Pedestrian safety is a concern

  1. Emery confirmed that the current plan has a signal at Herrick St. but said that could be removed if funds become an issue.
  2. Emery confirmed that there will be NO signals for pedestrians to cross the street. The crosswalks are planned at the roundabouts, so pedestrians will have to cross 4 lanes of roundabout traffic without a pedestrian signal. As of now, to cross halfway and wait to cross the other half, pedestrians will only have lane stripping to protect them in the middle (that is, no raised pedestrian island in the middle).
  3. The state has no policy for multiple lane roundabouts with bike and pedestrian crossings. Still discussing whether islands should be added on pedestrians crossing so they have a place to stand in the middle of the street.
  4. Emery said the bike lanes will really be the road shoulders and it is unlikely that any bike symbols will be painted on the ground.
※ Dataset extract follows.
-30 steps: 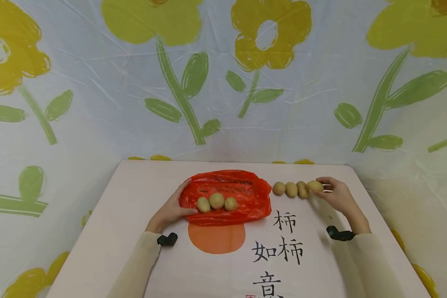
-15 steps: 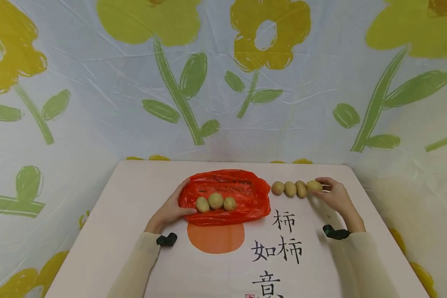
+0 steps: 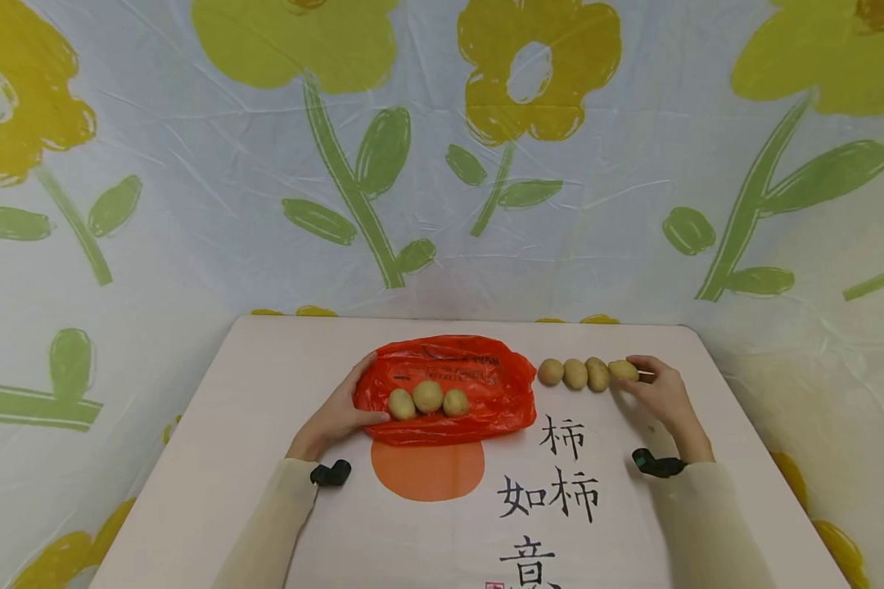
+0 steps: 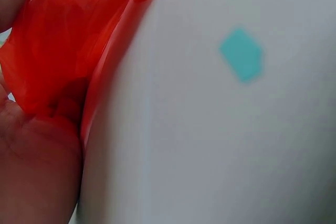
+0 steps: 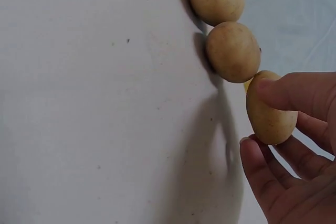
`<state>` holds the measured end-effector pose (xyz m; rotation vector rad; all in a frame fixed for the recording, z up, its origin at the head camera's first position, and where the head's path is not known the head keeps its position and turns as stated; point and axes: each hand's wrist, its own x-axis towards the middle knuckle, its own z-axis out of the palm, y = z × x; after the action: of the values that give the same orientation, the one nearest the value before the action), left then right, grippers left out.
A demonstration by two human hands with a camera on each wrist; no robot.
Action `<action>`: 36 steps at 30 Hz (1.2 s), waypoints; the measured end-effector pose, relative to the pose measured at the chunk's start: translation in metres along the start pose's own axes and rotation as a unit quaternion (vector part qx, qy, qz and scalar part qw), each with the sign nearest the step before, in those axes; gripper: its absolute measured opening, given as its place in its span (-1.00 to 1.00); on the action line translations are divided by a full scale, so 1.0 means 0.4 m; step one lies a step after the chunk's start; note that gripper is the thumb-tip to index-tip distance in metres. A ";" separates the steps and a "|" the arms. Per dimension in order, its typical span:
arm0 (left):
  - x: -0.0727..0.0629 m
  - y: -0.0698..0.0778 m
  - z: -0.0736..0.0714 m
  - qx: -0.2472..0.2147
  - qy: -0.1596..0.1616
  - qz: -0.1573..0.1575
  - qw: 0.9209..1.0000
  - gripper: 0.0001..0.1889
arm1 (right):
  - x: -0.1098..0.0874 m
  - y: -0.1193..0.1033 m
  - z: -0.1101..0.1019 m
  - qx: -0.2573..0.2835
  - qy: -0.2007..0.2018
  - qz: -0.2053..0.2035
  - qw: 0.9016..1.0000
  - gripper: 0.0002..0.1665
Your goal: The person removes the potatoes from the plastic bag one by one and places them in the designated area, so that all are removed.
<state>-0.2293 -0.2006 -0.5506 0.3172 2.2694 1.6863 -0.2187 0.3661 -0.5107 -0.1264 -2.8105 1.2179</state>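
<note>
With twelve o'clock set at the far edge, a pale table (image 3: pixel 254 393) is bordered at nine, twelve and three by a white cloth backdrop (image 3: pixel 214 270) printed with yellow flowers (image 3: pixel 484 90) and green leaves (image 3: pixel 383 151). At the left, the left hand (image 3: pixel 336 419) is spread wide, and the nine o'clock end of a red plastic bag (image 3: pixel 489 401) is held between its thumb and fingers. The bag is laid lengthwise from nine to three, and three potatoes (image 3: pixel 428 397) are grouped side by side on its near half. At six from the bag, an orange disc (image 3: pixel 427 474) is printed; between four and five, black characters (image 3: pixel 575 495). At three, a row of potatoes (image 3: pixel 575 374) is lined up, its second and third turned lengthwise roughly from twelve to six. At the row's right end, a fourth potato (image 3: pixel 622 370) is turned crosswise, its long axis roughly nine to three; whether the table is touched cannot be told. It is pinched narrowly by the thumb and fingers of the right hand (image 3: pixel 663 398).
</note>
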 end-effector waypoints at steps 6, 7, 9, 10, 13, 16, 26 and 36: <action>0.002 -0.009 0.002 0.002 0.001 0.009 1.000 0.23 | -0.004 0.016 0.013 -0.004 0.003 0.015 1.000 -0.37; 0.002 -0.010 0.003 0.003 0.002 0.010 1.000 0.23 | -0.004 0.018 0.015 -0.006 0.003 0.016 1.000 -0.37; 0.002 -0.012 0.004 0.004 0.004 0.014 1.000 0.23 | -0.005 0.022 0.018 -0.011 0.003 0.016 1.000 -0.37; 0.002 -0.012 0.004 0.005 0.004 0.015 1.000 0.23 | -0.005 0.024 0.020 -0.014 0.003 0.016 1.000 -0.37; 0.001 -0.014 0.006 0.003 0.005 0.020 1.000 0.22 | -0.006 0.028 0.023 -0.021 0.002 0.017 1.000 -0.37; 0.001 -0.016 0.009 0.005 0.007 0.021 1.000 0.22 | -0.006 0.030 0.027 -0.026 0.000 0.021 0.999 -0.36; -0.003 -0.021 0.016 0.012 0.011 0.021 1.000 0.21 | -0.001 0.033 0.032 -0.027 -0.003 0.023 0.999 -0.34; 0.000 -0.015 0.015 0.013 0.010 0.006 1.000 0.22 | -0.005 0.024 0.028 -0.017 -0.011 0.043 0.999 -0.25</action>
<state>-0.2269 -0.1969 -0.5579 0.3201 2.3099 1.6750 -0.2174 0.3643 -0.5256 -0.2380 -2.8734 1.1969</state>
There are issues with the traffic study

  1. The traffic study was based on “general retail”. We now know the development would include a major grocery store, and “grocery” is a much larger trip generator than retail and commercial development. Putting that into the study would increase the number of vehicles forecasted.
  2. The traffic study did not take into consideration traffic from the North Shore Music Theater, which would combine with shopping center traffic after 6 p.m. during events.

The Phase 1 plan we have been presented is NOT the only alternative that would work for the area

  1. Emery confirmed that the connector road does not need to be moved. Traffic and safety improvements can be made in its current location, on the existing footprint.
  2. The main reasoning behind moving the connector road was an initial plan for the road between Brimbal and the Phase 2 off-ramp to directly connect to the Brimbal roundabout (where Sunoco is now—the plan was to “take” Sunoco by eminent domain), and then diagonally connect to the Phase 2 rotary at the top of Otis Road. However, MassDOT shut that plan down because it would require the road between Brimbal and Otis to go directly through wetlands. So the alternative was to have Phase 2 connect to Brimbal by using the full length of Otis Road, and having a traffic signal at the intersection of Otis and Brimbal. Since the plan no longer connects Phase 1 and Phase 2 at the Brimbal roundabout, there is no real reason to move the connector road. Emery said that MassDot likes the added queuing length, but that it is not necessary. Emery said the main reason for sticking with moving the connector road was the land swap with CEA.
  3. Emery also noted that he personally liked a signal at the Brimbal/Connector road intersection, since the rotary raises challenges for the Sunoco station and the gasoline deliveries. However, MassDOT pushed for a roundabout there.
  4. Emery did not deny that the City could have pursued Phase 2 first.

It is clear that the whole city needs to be better informed before any decision is made.